Zwei kritische Punkte am »Honda e« sehe ich als „Seit->7-Jahren-EV-Fahrer“ schon jetzt:
1) Eine vordere Ladeklappe („Nasenlader“) ist IMO sinnvoll, diese ABER viel zu weit nach oben offen und damit zu sehr dem Regen ausgesetzt und
2) der AC-1-Phasen-Schieflader ist für die EU eine klare Fehlentscheidung: Da gehört ein 3-Phasen/11-kW-Lader (wenigstens gg. Aufpreis!) rein. Viele *bestehende* Hausanschlüsse in -D- lassen sich lt. Netzbetreiber auf nicht mehr als 3x 16 A (=11 kW) aufrüsten bzw. lassen keine größere Schieflast als 6,6 kW zu, häufig sogar noch weniger!

Sebastian sagt:
„Du hast dir die Ladezeit mit 6,6 kW bereits in deinem Punkt 2 beantwortet.“ Sorry, dann habe ich den Satz missverstanden!

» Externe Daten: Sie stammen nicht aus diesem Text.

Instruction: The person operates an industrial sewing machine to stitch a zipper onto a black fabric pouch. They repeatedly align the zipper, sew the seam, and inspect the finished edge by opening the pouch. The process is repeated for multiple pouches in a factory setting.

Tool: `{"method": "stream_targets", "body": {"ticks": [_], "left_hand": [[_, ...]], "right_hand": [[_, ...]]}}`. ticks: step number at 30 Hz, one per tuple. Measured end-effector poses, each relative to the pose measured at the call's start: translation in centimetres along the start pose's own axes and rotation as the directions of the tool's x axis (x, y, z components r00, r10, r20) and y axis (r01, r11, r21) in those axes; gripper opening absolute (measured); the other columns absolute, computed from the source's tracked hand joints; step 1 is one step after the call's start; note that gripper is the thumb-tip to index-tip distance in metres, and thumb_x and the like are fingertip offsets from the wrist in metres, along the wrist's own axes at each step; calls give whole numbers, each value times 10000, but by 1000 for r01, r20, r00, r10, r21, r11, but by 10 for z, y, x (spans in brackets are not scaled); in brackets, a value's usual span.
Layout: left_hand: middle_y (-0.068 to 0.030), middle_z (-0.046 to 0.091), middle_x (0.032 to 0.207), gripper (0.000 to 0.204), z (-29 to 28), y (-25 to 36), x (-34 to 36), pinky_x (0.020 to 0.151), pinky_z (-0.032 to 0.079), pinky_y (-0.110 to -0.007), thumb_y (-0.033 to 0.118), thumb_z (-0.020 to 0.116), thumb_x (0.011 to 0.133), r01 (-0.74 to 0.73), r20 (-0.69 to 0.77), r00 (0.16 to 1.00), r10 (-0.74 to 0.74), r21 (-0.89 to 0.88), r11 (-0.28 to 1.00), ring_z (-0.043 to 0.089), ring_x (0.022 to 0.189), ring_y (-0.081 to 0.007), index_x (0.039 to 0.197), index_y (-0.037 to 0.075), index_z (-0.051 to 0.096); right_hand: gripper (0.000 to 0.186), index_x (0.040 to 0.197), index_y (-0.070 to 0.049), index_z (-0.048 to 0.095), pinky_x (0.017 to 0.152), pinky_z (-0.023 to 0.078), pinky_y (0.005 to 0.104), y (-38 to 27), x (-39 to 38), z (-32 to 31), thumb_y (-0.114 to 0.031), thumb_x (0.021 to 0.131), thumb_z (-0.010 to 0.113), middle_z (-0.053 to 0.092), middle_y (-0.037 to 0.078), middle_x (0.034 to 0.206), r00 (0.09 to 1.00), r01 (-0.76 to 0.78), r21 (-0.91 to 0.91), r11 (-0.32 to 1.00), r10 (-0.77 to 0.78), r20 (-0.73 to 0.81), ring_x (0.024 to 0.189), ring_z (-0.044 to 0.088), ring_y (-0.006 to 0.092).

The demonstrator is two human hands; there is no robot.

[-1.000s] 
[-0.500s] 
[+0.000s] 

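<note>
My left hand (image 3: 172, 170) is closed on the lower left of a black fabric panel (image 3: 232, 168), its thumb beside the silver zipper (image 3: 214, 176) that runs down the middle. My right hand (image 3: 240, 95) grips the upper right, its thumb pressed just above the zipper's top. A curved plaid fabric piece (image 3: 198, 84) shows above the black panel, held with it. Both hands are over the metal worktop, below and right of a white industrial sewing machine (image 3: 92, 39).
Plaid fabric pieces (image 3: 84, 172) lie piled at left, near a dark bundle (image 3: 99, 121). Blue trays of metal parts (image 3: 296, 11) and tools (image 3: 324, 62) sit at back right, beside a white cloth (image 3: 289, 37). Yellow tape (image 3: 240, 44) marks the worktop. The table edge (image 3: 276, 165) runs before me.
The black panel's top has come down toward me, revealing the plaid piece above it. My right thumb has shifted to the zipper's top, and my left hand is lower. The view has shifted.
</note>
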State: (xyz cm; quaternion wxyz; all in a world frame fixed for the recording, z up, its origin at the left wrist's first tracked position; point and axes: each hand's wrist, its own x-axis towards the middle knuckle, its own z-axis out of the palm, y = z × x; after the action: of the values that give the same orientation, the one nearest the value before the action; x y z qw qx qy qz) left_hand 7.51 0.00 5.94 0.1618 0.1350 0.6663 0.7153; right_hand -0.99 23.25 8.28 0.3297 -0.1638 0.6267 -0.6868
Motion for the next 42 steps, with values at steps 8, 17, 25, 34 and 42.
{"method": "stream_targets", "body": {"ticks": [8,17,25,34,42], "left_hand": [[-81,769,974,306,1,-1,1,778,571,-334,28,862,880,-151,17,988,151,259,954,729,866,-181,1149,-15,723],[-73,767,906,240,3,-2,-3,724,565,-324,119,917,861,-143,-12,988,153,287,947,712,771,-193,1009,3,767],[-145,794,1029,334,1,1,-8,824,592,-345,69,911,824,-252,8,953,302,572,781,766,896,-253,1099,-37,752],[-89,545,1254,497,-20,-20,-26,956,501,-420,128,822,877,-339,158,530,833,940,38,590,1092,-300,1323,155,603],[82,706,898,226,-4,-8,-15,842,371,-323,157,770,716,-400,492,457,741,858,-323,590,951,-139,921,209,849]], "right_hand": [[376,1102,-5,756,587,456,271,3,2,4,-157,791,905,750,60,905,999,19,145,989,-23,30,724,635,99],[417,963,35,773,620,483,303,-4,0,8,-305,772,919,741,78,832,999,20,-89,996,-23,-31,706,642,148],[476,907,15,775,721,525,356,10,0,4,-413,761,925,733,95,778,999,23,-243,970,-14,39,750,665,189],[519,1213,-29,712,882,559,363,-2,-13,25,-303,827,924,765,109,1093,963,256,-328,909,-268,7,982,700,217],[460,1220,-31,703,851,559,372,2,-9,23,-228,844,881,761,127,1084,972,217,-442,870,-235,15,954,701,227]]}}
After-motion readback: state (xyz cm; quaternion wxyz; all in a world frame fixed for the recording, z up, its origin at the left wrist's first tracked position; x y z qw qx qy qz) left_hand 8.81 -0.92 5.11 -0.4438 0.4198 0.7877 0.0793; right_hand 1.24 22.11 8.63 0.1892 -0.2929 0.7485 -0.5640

„Hinsichtlich der Ladeklappe habe ich bei Honda nachgefragt, Schnee, Regen, Wasser, usw… […] es passiert nichts.“
Danke! — ich mag (trotz/wegen? Elektronik-Studiums) dennoch keine nassen Stecker anfassen … %]

Das sind die ersten Gehschritte von„ rein elektrisch„ bei Honda. Sie beginnen da wo Renault vor 10 Jahren war. Der nächste Schritt geht auch zum grösseren AKKU.